We designed an artificial small interfering RNA (siRNA) that interferes with N-cad (5′-TGCAT GTGCTCTCAA GTGAAA-3′ (GenBank accession no. NM_0014711994.1) with the use of online software (BLOCK-iT RNAi Designer; Invitrogen), and ligated it into expression vector (Block-iT Pol II miR RNAi; Invitrogen). PcDNA6.2-GW/miR-neg control plasmid (mock) was used as control. Vectors with N-cad-siRNA plasmid were transfected into 3T3 cells using lipofectamine (Invitrogen) according to the manufacturer’s instructions. Cells expressing low levels of N-cad (N-cad^low) were selected in medium containing 30 μg/mL blasticidin and were used as feeder cells.

Western Blot Analysis

N-cad^low 3T3 cells or mock-transfected 3T3 cells were dissociated with lysis buffer (50 mM Tris-HCl, pH 7.4, 150 mM NaCl, 1% Nonidet P-40 [Calbiochem, Darmstadt, Germany]) and were homogenated. Both types of 3T3 cells were incubated for 40 minutes at 4°C and then centrifuged at 15,000 rpm for 30 minutes at 4°C. Protein concentration of the supernatant was determined by the DC protein assay (Bio-Rad Laboratory, Hercules, CA). All samples were then diluted in 2× sample buffer (100 mM Tris-HCl [pH 6.8], 4% SDS (Invitrogen), 20% Glycerol (Wako), and 12% 2-mercaptoethanol (Wako) and were boiled. Ten micrograms of each sample were loaded on a 10% Bis-Tris gel (Novex NuPAGE; Invitrogen) and were transferred onto polyvinylidene difluoride membranes (Millipore, Billerica, MA). Membranes were blocked with 5% skim milk (Difco Laboratories, Detroit, MI)-1.5% normal donkey serum-PBS for 60 minutes at room temperature. Membranes were reacted with antibodies against N-cad (3B9) and β-actin (mabcam8226; Abcam, Cambridge, MA) for 60 minutes at room temperature. After three washes in TBST, donkey biotinylated anti–mouse IgG (Jackson ImmunoResearch Laboratories) was added for 30 minutes at room temperature. Protein bands were visualized with a reagent kit (Vectastain ABC Elite Kit; Vector Laboratories, Burlingame, CA) and substrate (DAB; Vector Laboratories). Semiquantitative densitometry of the bands was performed with ImageJ software (developed by Wayne Rasband, National Institutes of Health, Bethesda, MD; available at http://rsb.info.nih.gov/ij/index.html).
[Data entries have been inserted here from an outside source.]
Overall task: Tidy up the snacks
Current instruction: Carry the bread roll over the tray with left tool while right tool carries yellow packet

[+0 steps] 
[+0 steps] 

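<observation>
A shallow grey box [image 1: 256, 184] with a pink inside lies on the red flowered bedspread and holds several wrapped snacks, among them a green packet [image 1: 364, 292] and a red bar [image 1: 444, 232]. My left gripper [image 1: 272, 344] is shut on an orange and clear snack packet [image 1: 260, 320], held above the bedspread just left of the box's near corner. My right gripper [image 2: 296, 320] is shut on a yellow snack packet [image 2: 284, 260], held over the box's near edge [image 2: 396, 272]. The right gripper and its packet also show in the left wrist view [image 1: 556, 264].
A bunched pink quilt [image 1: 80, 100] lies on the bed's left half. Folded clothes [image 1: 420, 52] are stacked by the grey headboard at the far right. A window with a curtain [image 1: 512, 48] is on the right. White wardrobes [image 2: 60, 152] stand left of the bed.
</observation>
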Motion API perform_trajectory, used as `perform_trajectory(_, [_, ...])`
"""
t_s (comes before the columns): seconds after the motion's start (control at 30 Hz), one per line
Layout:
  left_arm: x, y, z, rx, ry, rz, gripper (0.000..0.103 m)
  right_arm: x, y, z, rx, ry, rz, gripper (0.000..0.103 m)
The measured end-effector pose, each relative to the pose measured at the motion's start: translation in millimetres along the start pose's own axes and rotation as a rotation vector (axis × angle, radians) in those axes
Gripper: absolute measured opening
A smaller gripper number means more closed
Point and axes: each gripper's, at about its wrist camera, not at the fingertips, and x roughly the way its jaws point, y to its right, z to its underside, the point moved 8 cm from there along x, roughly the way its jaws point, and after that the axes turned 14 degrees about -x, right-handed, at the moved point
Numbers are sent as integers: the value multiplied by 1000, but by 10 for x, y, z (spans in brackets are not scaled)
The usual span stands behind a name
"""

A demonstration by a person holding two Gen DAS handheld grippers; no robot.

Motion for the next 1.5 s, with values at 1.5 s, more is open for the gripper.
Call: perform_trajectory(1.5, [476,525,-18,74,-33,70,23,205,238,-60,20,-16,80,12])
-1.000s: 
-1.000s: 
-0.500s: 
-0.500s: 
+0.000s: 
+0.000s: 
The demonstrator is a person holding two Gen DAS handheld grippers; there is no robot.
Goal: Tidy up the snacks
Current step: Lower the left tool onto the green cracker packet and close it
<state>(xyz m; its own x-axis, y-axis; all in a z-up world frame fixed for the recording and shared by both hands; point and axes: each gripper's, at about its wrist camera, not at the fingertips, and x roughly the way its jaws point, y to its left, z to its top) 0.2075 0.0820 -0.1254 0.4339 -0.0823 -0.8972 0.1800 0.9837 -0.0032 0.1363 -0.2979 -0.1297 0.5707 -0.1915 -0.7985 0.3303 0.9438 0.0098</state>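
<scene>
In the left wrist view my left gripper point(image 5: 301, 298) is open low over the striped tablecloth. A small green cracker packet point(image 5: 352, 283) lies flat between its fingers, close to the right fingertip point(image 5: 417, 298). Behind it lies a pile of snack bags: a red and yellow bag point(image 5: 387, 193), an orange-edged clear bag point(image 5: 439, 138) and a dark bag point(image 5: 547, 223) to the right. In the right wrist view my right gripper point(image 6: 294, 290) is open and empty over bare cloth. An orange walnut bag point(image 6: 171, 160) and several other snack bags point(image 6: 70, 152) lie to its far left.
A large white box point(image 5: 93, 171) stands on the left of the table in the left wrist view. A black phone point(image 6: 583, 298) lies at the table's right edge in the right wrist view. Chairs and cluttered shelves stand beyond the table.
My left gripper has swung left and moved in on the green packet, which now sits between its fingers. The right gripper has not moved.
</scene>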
Epithelial Sheet Cultivation Using the N-cad^low 3T3 Duplex Feeder System

Stratified epithelial sheets were cultivated with the use of a duplex culture system, as previously described.⁸N-cad^low 3T3 cells or mock-transfected 3T3 cells were seeded at 2.5 × 10⁵ cells in both cell culture inserts (Transwell; Costar Corning) coated with fibrin (5.0 mg/mL; Bolheal; Fujisawa, Osaka, Japan)¹⁴in the bottom of the well. Dissociated limbal epithelial cells were plated at 2.0 × 10⁵ cells in culture inserts with SHEM-supplemented aprotinin (Wako) at 666 KIU/mL. The culture was submerged in medium for 1 week with SHEM, cultured at air-liquid interface for 1 week, and used for immunostaining.

Results

N-cad⁺ Epithelial Cells Form Clusters in the Basal Limbal Epithelium

In donor limbal tissue, N-cad was sporadically expressed in the basal layer of the limbal epithelium (Figs. 1A 1B 1C 1D) . Double immunostaining revealed that N-cad⁺ cells coexpressed the progenitor markers K14 and K15 but expressed little K12, a differentiation marker for corneal epithelial cells (Figs. 1E 1F 1G) .Immunoelectron microscopy further showed that gold-labeled anti–N-cad antibodies stained cell-cell junctions in the basal limbal epithelium (Figs. 2A 2B) , suggesting homotypic expression of N-cad in these cells. Melanocytes, characterized by abundant melanin granules, also expressed N-cad (Figs. 2C 2D) . However, we were unable to observe direct interaction of epithelial cells with melanocytes in all the samples observed.

Maintenance of Progenitor Cells in Colonies Requires N-cad

Immunocytochemistry of epithelial cell colonies cocultured with 3T3 feeder cells revealed that N-cad expression was localized at the edges of epithelial colonies in direct contact with feeder cells (Fig. 3) . K14 was uniformly expressed by epithelial cells (Figs. 3C 3D 3E 3F) ; however, K12 was sporadically expressed primarily toward the center of the colony (Fig. 3B) . Longitudinal sections show N-cad was expressed by 3T3 feeder cells and K14⁺ peripheral epithelial cells, suggesting that feeder cells and epithelial cells interacted by homotypic adhesion of N-cad (Figs. 3C 3D 3E) . The proliferative/progenitor marker p63 was expressed primarily by peripheral cells in the colony (Fig. 3F) .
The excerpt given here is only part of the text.